Della fine del IV sec. a. C. è un grosso cratere a calice, su base, decorato nello stile di Gnathia; dello stesso stile è un cratere a campana con anse a testa felina. Probabilmente appartengono alla prima metà del III sec. a. C. alcuni grossi crateri a calice, con resti di dipinture a tempera e dorature; essi sono frequentemente associati a strigili di ferro. Una tomba ellenistica ha restituito una gran quantità di piatti dipinti a tempera.

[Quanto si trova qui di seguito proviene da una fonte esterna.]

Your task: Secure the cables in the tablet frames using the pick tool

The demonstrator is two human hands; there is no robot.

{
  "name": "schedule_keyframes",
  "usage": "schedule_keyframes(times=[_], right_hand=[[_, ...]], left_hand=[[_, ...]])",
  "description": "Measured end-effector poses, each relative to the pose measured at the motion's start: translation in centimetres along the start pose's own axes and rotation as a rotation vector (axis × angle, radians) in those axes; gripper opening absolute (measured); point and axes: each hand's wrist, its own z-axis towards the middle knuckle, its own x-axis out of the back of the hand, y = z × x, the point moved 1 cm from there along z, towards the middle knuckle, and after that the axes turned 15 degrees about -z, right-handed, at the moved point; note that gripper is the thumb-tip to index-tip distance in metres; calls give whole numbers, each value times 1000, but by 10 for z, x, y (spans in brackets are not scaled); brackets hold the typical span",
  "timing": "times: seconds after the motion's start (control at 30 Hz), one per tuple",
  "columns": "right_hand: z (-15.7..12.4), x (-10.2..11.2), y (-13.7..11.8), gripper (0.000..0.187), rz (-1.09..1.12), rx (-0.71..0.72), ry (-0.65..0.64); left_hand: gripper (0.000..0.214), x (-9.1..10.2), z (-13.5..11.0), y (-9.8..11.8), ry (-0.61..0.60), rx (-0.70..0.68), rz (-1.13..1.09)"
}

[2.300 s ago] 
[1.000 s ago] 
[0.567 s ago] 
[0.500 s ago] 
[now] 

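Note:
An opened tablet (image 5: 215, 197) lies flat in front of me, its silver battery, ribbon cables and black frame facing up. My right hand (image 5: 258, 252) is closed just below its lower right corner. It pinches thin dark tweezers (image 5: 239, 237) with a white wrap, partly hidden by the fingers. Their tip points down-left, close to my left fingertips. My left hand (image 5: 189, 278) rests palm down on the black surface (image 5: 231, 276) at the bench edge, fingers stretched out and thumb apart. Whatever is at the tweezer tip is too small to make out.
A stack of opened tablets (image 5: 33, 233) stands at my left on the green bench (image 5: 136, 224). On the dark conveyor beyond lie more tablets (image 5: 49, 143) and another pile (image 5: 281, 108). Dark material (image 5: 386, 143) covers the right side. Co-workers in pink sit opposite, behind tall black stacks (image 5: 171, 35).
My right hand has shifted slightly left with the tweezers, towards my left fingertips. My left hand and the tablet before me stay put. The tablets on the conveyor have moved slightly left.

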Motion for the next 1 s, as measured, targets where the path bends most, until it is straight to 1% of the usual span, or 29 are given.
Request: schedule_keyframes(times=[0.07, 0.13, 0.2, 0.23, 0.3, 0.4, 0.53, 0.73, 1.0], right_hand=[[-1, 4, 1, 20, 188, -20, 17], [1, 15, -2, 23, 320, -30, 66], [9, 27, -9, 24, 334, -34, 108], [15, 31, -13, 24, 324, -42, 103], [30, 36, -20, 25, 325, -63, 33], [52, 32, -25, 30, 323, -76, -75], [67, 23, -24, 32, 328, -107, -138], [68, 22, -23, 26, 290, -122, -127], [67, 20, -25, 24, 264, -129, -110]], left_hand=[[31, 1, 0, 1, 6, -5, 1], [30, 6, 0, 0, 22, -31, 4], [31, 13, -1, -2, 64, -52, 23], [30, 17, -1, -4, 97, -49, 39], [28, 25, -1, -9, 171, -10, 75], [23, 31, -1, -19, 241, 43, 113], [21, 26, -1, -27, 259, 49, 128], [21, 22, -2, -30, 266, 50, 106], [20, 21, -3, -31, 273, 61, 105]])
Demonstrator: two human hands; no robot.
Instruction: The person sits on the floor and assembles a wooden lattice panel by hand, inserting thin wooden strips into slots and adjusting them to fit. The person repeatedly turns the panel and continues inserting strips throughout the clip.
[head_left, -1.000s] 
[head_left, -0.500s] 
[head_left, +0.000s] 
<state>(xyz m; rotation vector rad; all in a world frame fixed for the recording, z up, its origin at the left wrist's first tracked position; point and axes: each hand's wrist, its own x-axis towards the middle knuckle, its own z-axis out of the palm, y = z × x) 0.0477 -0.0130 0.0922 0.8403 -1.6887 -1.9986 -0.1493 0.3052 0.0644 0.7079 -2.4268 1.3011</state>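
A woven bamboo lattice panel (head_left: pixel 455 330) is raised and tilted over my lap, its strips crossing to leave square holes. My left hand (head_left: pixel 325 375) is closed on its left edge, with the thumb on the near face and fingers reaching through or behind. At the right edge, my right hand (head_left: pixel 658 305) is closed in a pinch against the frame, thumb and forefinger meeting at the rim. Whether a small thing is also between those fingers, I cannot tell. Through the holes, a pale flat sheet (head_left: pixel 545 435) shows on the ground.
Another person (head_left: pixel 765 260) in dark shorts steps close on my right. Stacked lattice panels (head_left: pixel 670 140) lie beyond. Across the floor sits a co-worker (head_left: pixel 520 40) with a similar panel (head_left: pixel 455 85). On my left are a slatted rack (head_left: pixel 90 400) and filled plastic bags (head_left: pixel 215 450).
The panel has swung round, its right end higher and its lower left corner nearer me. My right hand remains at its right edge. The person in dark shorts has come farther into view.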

In una tomba si è rinvenuta, inoltre, una laminetta aurea, non iscritta, che era posta nella bocca del morto; essa è probabilmente da ricollegare con le laminette orfiche di Sibari.
Un altro rinvenimento interessante consiste in una serie di lastrine di terracotta, di matrice tarantina, che dovevano essere incollate ad un sarcofago di legno. Su tali rilievi, che conservano tracce di policromia, sono rappresentate figure di guerriero, di Atena, cavalli, grifi.
Si sono rinvenute pure alcune tombe romane, ma il materiale rinvenutovi è piuttosto atipico.
Bibl.: C.I.L., IX, pp. 198, 590, 673; Ch. Hülsen, in Pauly-Wissowa, III2, 1899, c. 1804, s. v.; H. Nissen, Italische Landeskunde, II, 2, Berlino 1902, pp. 807-9; A. Sogliano, in Enc. It., s. v.; A. Minto, in Not. Scavi, 1924, p. 514 s.; A. Zazo, Gli antichi sepolcreti saticulani e caudini in una relazione del XVIII secolo, in Samnium, VII, 1934, pp. 231-248; G. Lugli, Osservazioni sulle stazioni della via Appia da Roma ad Otranto, in Festschrift für Rudolf Egger, I, Klagenfurt 1952, tav. II, p. 280 s.; D. Mustilli, in Atti del I Convegno di studi sulla Magna Graecia, Taranto 1961, p. 189 e tav. V di fronte a p. 184; E. T. Salmon, Samnium and the Samnites, Cambridge University Press 1967; A. D. Trendall, in Archaeological Reports for 1966-67, pp. 31-32; id., The red-figured vases of Lucania, Campania and Sicily, Oxford 1967, vol. I, p. 700; per i problemi inerenti alla battaglia delle Forche Caudine, e per una completa bibliografia degli studî più antichi su C., si veda P. Sommella, Antichi campi di battaglia in Italia, in Quaderni dell'Istituto di topografia antica dell'Università di Roma, III, Roma 1967, p. 49 s.